● Aim of the exercise
The lines from the top of the data down to the line with "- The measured" should be repeated exactly, both ends included.

● Data

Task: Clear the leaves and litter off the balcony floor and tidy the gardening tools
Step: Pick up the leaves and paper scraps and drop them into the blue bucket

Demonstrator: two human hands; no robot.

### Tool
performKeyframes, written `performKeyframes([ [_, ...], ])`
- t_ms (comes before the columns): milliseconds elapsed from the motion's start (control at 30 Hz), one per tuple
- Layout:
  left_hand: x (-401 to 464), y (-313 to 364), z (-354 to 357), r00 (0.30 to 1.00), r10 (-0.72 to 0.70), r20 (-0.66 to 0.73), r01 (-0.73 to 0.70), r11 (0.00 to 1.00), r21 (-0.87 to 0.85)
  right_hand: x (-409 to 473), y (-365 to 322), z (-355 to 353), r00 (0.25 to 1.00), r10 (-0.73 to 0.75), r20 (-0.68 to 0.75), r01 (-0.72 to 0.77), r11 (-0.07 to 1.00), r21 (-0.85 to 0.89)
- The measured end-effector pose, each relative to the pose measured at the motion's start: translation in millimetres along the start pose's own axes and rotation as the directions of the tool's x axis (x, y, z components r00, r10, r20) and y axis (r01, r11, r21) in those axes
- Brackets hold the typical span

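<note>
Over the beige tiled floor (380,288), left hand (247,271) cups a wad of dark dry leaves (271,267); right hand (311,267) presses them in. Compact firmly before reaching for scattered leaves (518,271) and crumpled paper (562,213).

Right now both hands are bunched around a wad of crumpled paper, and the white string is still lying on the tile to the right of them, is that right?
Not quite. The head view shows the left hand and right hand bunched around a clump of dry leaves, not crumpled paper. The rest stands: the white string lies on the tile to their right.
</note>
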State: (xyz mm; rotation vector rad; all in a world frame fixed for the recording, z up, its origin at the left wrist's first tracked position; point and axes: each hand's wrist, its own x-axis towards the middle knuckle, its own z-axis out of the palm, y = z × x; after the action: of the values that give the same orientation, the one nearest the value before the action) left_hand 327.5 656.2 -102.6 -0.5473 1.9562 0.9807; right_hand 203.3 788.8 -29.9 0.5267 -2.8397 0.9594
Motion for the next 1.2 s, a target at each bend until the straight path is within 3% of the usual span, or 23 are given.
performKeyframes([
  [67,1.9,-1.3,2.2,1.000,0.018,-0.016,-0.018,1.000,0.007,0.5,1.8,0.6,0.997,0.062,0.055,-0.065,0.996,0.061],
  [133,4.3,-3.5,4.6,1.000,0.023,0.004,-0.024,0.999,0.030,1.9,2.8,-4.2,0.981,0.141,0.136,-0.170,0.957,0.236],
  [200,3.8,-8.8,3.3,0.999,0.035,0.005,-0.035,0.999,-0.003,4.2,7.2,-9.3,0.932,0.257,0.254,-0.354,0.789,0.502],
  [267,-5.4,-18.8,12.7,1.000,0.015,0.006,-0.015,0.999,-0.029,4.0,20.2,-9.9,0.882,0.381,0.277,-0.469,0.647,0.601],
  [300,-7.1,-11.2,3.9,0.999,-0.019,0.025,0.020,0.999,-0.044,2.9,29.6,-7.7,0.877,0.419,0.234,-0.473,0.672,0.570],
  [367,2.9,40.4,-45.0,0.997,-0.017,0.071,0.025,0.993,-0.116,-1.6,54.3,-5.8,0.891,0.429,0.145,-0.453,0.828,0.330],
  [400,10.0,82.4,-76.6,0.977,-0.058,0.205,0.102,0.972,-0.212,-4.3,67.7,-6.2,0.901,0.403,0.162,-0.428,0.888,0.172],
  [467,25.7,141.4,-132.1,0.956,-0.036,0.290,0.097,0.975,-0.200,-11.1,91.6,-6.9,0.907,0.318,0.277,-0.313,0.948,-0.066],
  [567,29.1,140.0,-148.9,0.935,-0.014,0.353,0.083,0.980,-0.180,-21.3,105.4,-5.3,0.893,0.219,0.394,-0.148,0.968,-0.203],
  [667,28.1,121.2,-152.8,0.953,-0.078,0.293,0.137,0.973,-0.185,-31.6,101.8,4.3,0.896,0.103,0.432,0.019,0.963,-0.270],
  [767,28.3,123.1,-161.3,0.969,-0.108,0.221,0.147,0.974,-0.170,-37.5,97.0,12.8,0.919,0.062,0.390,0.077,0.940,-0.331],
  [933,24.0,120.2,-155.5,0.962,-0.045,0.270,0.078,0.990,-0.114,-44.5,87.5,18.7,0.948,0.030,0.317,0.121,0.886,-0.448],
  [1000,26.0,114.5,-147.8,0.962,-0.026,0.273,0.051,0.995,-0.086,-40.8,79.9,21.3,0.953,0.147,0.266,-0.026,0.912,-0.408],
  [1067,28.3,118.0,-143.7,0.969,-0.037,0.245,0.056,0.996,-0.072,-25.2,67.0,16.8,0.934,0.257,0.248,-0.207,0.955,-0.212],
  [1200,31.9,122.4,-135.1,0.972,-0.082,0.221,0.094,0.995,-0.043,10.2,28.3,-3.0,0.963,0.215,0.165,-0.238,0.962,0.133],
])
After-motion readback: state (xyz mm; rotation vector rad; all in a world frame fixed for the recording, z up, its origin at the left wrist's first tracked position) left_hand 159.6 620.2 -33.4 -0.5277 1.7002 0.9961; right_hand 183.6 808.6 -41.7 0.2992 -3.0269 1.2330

● Answer to this task
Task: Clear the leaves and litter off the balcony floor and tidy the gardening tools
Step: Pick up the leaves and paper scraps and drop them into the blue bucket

Demonstrator: two human hands; no robot.

### Tool
performKeyframes, written `performKeyframes([ [_, ...], ])`
- t_ms (comes before the columns): milliseconds elapsed from the motion's start (control at 30 Hz), one per tuple
- Layout:
  left_hand: x (-401 to 464), y (-313 to 364), z (-354 to 357), r00 (0.30 to 1.00), r10 (-0.72 to 0.70), r20 (-0.66 to 0.73), r01 (-0.73 to 0.70), r11 (0.00 to 1.00), r21 (-0.87 to 0.85)
  right_hand: x (-409 to 473), y (-365 to 322), z (-355 to 353), r00 (0.25 to 1.00), r10 (-0.73 to 0.75), r20 (-0.68 to 0.75), r01 (-0.72 to 0.77), r11 (-0.07 to 1.00), r21 (-0.85 to 0.89)
- The measured end-effector pose, each relative to the pose measured at the motion's start: translation in millimetres along the start pose's own axes and rotation as the directions of the tool's x axis (x, y, z components r00, r10, r20) and y axis (r01, r11, r21) in those axes

Nothing remains open in this exercise.